An evaluation of durability during and following delay‐and‐denial tolerance teaching
Resurgence is more likely and more severe during reinforcement thinning than during extinction tests—plan for it when fading schedules after FCT.
01Research in Context
What this study did
Kastner et al. (2025) tested what happens after delay-and-denial tolerance teaching. They looked for two things: renewal and resurgence of problem behavior.
The team ran single-case tests. They checked if tough behavior came back during extinction probes and during schedule thinning.
What they found
Renewal showed up but stayed mild. It rarely hit levels that would worry a clinician.
Resurgence was different. It popped up rarely during extinction tests. Yet it appeared often and got big once they thinned the reinforcement schedule.

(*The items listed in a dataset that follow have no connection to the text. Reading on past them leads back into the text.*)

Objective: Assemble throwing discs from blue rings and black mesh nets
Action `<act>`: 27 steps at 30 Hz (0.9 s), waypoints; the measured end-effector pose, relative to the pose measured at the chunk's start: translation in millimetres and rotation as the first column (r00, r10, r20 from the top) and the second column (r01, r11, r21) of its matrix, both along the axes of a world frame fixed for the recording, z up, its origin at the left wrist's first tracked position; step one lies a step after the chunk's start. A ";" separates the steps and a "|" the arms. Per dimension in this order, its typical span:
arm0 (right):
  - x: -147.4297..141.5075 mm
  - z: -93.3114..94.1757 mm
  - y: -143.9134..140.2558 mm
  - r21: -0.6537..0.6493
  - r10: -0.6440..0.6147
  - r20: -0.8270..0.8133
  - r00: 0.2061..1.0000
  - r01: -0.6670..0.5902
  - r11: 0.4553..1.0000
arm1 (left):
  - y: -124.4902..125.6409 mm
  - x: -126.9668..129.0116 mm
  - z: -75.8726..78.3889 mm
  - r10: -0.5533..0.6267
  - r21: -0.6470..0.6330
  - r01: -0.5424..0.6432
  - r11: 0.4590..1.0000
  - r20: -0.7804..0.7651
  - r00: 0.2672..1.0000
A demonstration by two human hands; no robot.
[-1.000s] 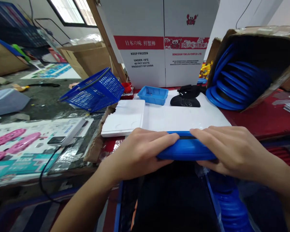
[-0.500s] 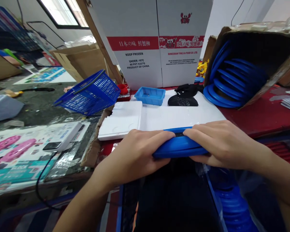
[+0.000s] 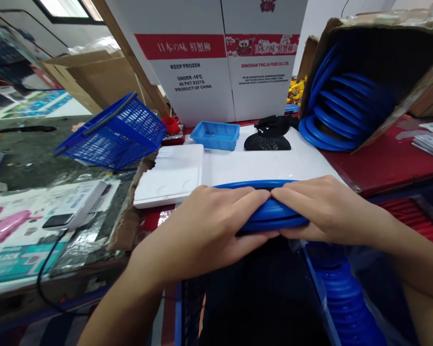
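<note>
1. Head view: both hands on a blue disc [image 3: 270, 214] at the near edge of the white board [image 3: 274, 166].
2. Left hand [image 3: 216, 226] clamped on the disc's left side, fingers over the top, thumb underneath.
3. Right hand [image 3: 321, 209] clamped on the right side, same grip. Fingertips of both hands touch at the top middle.
4. Disc looks like two stacked blue pieces; the far rim shows as an arc behind the fingers.
5. Below the right hand: a stack of discs [image 3: 342, 298] in a clear bag.
6. Far right: a cardboard box [image 3: 411, 53] on its side, full of blue discs, on the red table [image 3: 389, 163].
7. On the board, far end: blue tray [image 3: 216, 135] and black cloth [image 3: 269, 137]. White foam slab [image 3: 171, 175] just left of the board.
8. Left: blue basket [image 3: 111, 137], tilted. Behind: white carton [image 3: 216, 57] marked KEEP FROZEN.
9. Far left: phone [image 3: 57, 220] with cable, lying on printed sheets.
</note>
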State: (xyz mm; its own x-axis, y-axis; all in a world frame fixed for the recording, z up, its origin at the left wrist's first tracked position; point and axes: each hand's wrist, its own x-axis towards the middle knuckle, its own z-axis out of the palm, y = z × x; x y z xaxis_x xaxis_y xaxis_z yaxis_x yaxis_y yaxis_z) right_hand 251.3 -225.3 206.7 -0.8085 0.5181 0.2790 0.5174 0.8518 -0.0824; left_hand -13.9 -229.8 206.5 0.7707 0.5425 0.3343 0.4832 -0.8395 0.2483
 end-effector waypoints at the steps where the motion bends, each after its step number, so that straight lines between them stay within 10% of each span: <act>1: -0.3 0.0 1.5 0.002 -0.011 -0.002 1.000 0.011 1.000 | 0.6 1.1 -1.4 0.015 0.005 -0.015 1.000 0.007 1.000; 16: -1.2 -14.6 2.5 0.393 -0.070 0.002 0.998 0.064 0.917 | 9.6 -7.0 -5.9 0.056 -0.031 -0.053 0.998 0.108 0.993; 27: 4.7 0.9 -3.7 0.346 0.014 -0.049 0.999 0.004 0.938 | 2.1 -10.0 -12.3 -0.018 0.190 -0.019 0.982 0.192 0.981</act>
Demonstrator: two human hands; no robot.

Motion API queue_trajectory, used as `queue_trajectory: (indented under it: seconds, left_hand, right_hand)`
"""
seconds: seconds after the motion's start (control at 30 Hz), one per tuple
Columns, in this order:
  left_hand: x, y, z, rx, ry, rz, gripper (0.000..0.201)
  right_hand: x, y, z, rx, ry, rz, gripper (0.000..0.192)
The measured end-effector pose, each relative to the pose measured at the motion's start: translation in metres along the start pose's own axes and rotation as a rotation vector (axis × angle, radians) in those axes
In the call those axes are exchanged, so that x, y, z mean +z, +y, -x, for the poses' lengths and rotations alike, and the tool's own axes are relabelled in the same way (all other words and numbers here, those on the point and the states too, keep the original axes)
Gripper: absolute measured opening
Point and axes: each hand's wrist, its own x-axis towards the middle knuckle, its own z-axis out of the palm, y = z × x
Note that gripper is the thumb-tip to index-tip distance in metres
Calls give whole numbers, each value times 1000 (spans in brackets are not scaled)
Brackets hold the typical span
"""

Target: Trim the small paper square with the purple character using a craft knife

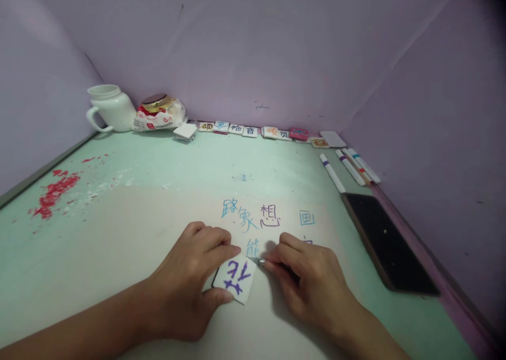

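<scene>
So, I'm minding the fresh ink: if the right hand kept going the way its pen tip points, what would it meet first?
Probably the white tile held by the left hand; the right hand aims its pen tip leftward at the tile's corner.

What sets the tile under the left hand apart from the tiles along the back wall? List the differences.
The tile under the left hand lies alone near the table's front edge, held by the left hand; the tiles along the back wall sit untouched in a row. The held tile bears one large purple character; the row's characters appear in several colours, and one tile there is pink. Both are small, flat, mostly white squares with a written character.
</scene>
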Motion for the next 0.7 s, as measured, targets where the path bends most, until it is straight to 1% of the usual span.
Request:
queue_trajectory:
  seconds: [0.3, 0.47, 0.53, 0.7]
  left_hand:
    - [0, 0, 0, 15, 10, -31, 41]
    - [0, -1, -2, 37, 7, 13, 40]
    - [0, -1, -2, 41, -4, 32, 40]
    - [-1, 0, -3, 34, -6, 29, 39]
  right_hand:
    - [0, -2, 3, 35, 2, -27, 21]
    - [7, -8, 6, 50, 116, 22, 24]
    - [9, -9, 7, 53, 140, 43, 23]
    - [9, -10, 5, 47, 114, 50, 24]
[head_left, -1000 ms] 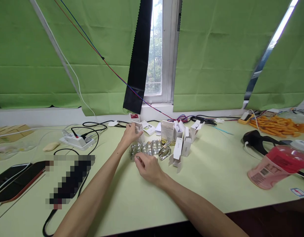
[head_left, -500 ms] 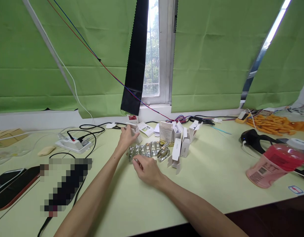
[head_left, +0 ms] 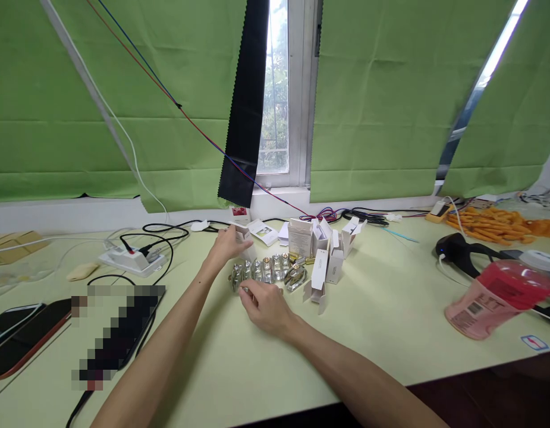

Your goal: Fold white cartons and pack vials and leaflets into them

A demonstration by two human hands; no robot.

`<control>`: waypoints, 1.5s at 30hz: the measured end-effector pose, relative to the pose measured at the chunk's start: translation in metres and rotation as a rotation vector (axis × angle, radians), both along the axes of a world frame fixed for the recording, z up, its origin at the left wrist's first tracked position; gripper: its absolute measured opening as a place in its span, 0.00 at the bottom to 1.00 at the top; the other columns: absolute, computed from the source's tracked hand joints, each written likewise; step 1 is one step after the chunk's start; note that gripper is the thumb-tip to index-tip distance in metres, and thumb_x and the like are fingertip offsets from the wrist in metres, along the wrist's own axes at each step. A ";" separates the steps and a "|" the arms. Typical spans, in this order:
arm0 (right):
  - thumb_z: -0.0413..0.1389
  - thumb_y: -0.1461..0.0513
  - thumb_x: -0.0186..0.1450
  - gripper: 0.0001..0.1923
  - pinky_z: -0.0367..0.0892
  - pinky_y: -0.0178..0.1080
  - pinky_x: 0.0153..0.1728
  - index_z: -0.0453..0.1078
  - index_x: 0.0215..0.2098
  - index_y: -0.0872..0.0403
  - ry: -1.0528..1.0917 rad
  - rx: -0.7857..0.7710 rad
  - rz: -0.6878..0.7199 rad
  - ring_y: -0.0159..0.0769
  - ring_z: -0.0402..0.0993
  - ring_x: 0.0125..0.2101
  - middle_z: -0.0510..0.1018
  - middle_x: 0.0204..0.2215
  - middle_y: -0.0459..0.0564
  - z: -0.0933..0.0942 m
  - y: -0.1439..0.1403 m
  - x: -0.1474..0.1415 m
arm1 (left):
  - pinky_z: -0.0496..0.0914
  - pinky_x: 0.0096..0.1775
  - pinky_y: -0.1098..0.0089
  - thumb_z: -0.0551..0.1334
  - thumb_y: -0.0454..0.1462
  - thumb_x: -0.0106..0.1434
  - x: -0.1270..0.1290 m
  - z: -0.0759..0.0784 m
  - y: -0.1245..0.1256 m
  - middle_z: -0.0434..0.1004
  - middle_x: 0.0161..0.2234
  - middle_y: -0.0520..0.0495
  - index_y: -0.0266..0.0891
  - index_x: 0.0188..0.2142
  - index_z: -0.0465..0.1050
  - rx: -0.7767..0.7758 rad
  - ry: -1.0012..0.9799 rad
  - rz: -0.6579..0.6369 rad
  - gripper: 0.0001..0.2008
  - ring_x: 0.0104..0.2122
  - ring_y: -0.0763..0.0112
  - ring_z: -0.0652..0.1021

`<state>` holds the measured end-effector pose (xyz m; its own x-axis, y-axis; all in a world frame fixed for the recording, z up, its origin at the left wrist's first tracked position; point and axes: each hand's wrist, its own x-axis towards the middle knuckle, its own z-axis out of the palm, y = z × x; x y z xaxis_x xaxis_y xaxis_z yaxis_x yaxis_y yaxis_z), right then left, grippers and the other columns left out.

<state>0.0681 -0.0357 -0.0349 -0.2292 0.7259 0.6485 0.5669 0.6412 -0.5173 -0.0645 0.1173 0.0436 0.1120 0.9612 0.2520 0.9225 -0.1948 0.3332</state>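
Observation:
My left hand (head_left: 226, 244) is wrapped round a small white box (head_left: 248, 245) standing at the back of the table; much of the box is behind the hand. Just in front of it, several shiny silver pieces (head_left: 266, 269), some with gold-coloured tops, are lined up in a row. One more silver piece (head_left: 295, 277) lies tilted at the row's right end. At the near edge of the row rests my right hand (head_left: 266, 306), its fingers curled in; whatever they may hold is hidden. To the right stand several opened white boxes (head_left: 319, 270) with flaps sticking out.
A printed leaflet (head_left: 263, 232) lies behind the row. On the left are a power strip (head_left: 134, 261), black cables and phones (head_left: 29, 342). A pink bottle (head_left: 497, 300), a black headset (head_left: 457, 252) and a heap of orange pieces (head_left: 489, 226) are on the right.
My left hand has shifted very slightly left and its fingers stay at the white box. My right hand has hardly moved.

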 end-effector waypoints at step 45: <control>0.48 0.61 0.73 0.10 0.59 0.33 0.30 0.72 0.41 0.53 -0.067 -0.055 0.022 0.32 0.74 0.28 0.79 0.28 0.46 0.002 -0.001 0.001 | 0.72 0.50 0.60 0.63 0.53 0.60 -0.015 -0.029 -0.011 0.75 0.51 0.39 0.43 0.56 0.72 0.238 -0.260 -0.097 0.29 0.54 0.52 0.73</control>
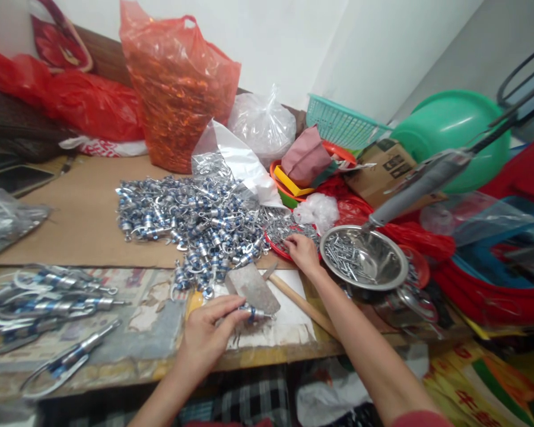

How this fits with other research
Derrenbacker et al. (2025) also studied renewal after an extinction plan. They found that fading reinforcer types cut renewal in half. Kastner saw mild renewal too, but their focus was on the later thinning phase.
Cançado et al. (2011) showed resurgence in pigeons when temporal patterns returned. Kastner now shows the same bounce-back can hit hard during thinning with people.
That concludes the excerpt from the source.